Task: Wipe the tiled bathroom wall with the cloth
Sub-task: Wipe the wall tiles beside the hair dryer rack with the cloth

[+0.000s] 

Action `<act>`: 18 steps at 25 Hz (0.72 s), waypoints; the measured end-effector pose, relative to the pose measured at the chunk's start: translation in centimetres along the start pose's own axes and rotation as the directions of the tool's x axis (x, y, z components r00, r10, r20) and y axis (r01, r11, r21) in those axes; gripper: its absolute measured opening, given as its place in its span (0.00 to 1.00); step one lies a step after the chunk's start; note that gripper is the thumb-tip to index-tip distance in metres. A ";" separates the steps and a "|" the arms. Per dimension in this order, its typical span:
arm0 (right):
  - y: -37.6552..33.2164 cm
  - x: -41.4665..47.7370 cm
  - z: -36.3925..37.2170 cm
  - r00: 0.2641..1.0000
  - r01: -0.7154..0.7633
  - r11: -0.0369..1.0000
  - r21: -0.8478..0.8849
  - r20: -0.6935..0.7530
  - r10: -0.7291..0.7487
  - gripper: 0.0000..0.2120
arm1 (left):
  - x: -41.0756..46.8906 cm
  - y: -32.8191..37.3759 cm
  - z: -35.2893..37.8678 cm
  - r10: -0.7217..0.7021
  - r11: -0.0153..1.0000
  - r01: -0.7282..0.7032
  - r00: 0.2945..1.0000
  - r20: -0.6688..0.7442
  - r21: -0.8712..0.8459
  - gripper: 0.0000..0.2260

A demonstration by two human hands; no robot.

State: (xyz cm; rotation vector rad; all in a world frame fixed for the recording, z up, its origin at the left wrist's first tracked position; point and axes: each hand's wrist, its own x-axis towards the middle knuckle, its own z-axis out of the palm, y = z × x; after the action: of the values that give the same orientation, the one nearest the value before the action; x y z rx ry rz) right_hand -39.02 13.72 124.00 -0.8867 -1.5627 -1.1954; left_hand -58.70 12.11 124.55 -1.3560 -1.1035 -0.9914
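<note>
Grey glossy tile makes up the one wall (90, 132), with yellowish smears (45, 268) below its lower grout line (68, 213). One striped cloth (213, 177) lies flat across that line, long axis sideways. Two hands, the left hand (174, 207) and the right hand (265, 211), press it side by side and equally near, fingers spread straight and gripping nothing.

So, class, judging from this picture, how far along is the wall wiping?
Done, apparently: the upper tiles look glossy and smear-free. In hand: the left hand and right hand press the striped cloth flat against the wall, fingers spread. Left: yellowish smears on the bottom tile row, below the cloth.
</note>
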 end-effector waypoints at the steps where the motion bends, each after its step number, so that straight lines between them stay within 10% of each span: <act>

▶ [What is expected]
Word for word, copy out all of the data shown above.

▶ [Expected answer]
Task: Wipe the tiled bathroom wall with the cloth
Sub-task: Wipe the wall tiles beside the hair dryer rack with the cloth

[+0.000s] 

Action `<act>`: 18 steps at 25 Hz (0.72 s), waypoints; the measured end-effector pose, relative to the pose measured at the chunk's start: translation in centimetres along the start pose's own axes and rotation as the directions of the tool's x axis (x, y, z components r00, r10, r20) and y axis (r01, r11, r21) in those axes; gripper: its absolute measured opening, given as its place in its span (0.00 to 1.00); step one lies a step after the chunk's start; note that gripper is the thumb-tip to index-tip distance in metres. A ";" separates the steps and a "|" the arms. Per dimension in this order, its typical span:
arm0 (right):
  - y: -37.6552..33.2164 cm
  - x: -41.4665..47.7370 cm
  - z: -36.3925..37.2170 cm
  - r00: 0.2641..1.0000
  - r01: -0.7154..0.7633
  - r11: -0.0369..1.0000
  - r21: -0.8478..0.8849
  - r20: -0.6935..0.7530
  - r10: -0.7291..0.7487
  - gripper: 0.0000..0.2120
arm1 (left):
  - x: -41.0756..46.8906 cm
  - y: -32.8191..37.3759 cm
  - z: -35.2893..37.8678 cm
  - r10: -0.7217..0.7021
  - r11: -0.0153..1.0000
  - r01: -0.7282..0.7032
  - r00: 0.2945..1.0000
  - r20: -0.6688..0.7442
  - r21: -0.8712..0.8459
  - gripper: 0.0000..0.2260

A demonstration by two human hands; no robot.

State: (xyz cm; rotation vector rad; all in a world frame fixed for the recording, z up, its origin at the left wrist's first tracked position; point and axes: each hand's wrist, its own x-axis towards the middle knuckle, its own z-axis out of the palm, y = z × x; after the action: of the values that give the same orientation, the one nearest the value before the action; x y z rx ry rz) right_hand -39.02 13.72 124.00 -0.8867 -1.5627 -1.1954; left_hand -58.70 12.11 124.55 -1.3560 -1.1035 -0.9914
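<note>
Grey glossy tile makes up the one wall (90, 132), with yellowish smears (45, 268) below its lower grout line (68, 213). One striped cloth (213, 177) lies flat across that line, long axis sideways. Two hands, the left hand (174, 207) and the right hand (265, 211), press it side by side and equally near, fingers spread straight and gripping nothing.

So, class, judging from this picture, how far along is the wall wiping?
Done, apparently: the upper tiles look glossy and smear-free. In hand: the left hand and right hand press the striped cloth flat against the wall, fingers spread. Left: yellowish smears on the bottom tile row, below the cloth.
</note>
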 end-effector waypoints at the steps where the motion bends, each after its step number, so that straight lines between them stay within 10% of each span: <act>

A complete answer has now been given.